Las claves de la ayuda para furgonetas y camiones ligeros
Según el texto del Real Decreto, los vehículos comerciales ligeros con masa máxima autorizada inferior a 3.500 kg (N1) y propulsión 100 % eléctrica pueden optar a una subvención de hasta 5.000 euros. A diferencia de los turismos, no existe un tope de precio de factura, lo que abre la puerta a modelos de mayor capacidad de carga sin penalización.
Para alcanzar la ayuda máxima, el plan introduce el criterio ‘EEE’ —Eléctrico, Económico y Europeo—. El montaje final del vehículo en una instalación de la UE supone un 15 % de la ayuda total, mientras que el ensamblaje de los ‘battery packs’ en territorio comunitario añade otro 10 %. Si la furgoneta cumple ambos requisitos, la subvención llega a los 5.000 euros íntegros. Además, el concesionario está obligado a aplicar un descuento mínimo de 1.000 euros sobre el precio de venta, lo que eleva el ahorro real para el profesional.
Requisitos, plazos y cómo solicitar la subvención
Las ayudas son retroactivas desde el 1 de enero de 2026, por lo que cualquier operación de compra cerrada en los últimos meses puede beneficiarse. Según los plazos previstos, las solicitudes se podrán presentar a través de una plataforma telemática una vez se publique el Real Decreto en el BOE, tanto directamente por el autónomo o la PYME como a través de los concesionarios o empresas de renting y leasing.
El límite es de un vehículo por persona física y de hasta diez vehículos por empresa, lo que encaja bien con pequeñas flotas de distribución urbana. La dotación inicial es de 400 millones de euros, aunque desde la patronal Anfac advierten de que podría agotarse hacia septiembre u octubre dada la evolución de las matriculaciones. El ministro de Industria, Jordi Hereu, ha manifestado que el Ejecutivo confía en que los fondos sean suficientes para todo el año, pero la experiencia con programas anteriores recomienda no postergar la solicitud.
La ventana de oportunidad es estrecha: con un presupuesto que puede consumirse en pocos meses, los autónomos que ya tengan decidida la electrificación harán bien en adelantar los trámites.
Veredicto profesional: la oportunidad de electrificar la flota este año
Desde la perspectiva del gestor de flota, el Plan Auto+ ofrece una palanca financiera interesante para dar el salto al eléctrico en el segmento N1. La combinación de 5.000 euros de ayuda más el descuento del punto de venta puede reducir significativamente el coste total de propiedad (TCO) de furgonetas como las del segmento medio de dos ejes y carga útil en torno a los 1.000 kg.

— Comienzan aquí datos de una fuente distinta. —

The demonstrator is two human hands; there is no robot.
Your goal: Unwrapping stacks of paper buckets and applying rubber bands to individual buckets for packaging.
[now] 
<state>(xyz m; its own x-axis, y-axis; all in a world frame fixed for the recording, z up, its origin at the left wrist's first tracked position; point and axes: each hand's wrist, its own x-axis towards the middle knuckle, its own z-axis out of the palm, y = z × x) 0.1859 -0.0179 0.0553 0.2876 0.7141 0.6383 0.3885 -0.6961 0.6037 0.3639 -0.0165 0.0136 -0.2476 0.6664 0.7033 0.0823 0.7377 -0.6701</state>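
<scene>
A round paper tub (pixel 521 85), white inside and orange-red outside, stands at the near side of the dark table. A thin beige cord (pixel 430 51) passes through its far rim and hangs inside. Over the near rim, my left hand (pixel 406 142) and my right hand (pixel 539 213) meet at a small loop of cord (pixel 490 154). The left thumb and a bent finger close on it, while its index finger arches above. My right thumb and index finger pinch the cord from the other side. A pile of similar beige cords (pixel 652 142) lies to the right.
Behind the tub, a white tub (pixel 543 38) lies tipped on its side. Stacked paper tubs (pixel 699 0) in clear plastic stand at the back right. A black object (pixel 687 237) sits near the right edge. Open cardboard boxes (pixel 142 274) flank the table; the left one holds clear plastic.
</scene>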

Ahora bien, el condicionante de la fabricación europea restringe el catálogo de modelos subvencionables. Marcas con plantas en España, Francia o Alemania parten con ventaja, mientras que las propuestas asiáticas de bajo coste quedan fuera del grueso de la ayuda. Para el profesional que prioriza el precio de adquisición, esto puede suponer una limitación; para quien valore la red de servicio y la disponibilidad de recambios, la europeidad es un factor positivo.
El riesgo de agotamiento de los fondos añade presión a la decisión de compra. Los datos del sector indican que las ventas de electrificados crecieron un 39 % en el primer semestre, y la demanda de furgonetas eléctricas sigue al alza. Con un presupuesto que podría no llegar a fin de año, la prontitud se convierte en un factor crítico. En definitiva, el Plan Auto+ es una buena herramienta para electrificar la flota ligera si se actúa con diligencia y se selecciona un modelo que cumpla los criterios y se adapte al uso diario.
El próximo hito será la publicación del programa en el BOE, que abrirá formalmente el plazo de solicitudes. Mientras tanto, los profesionales pueden ya consultar las bases y acordar precios con los concesionarios para tener la operación lista en cuanto la plataforma esté operativa.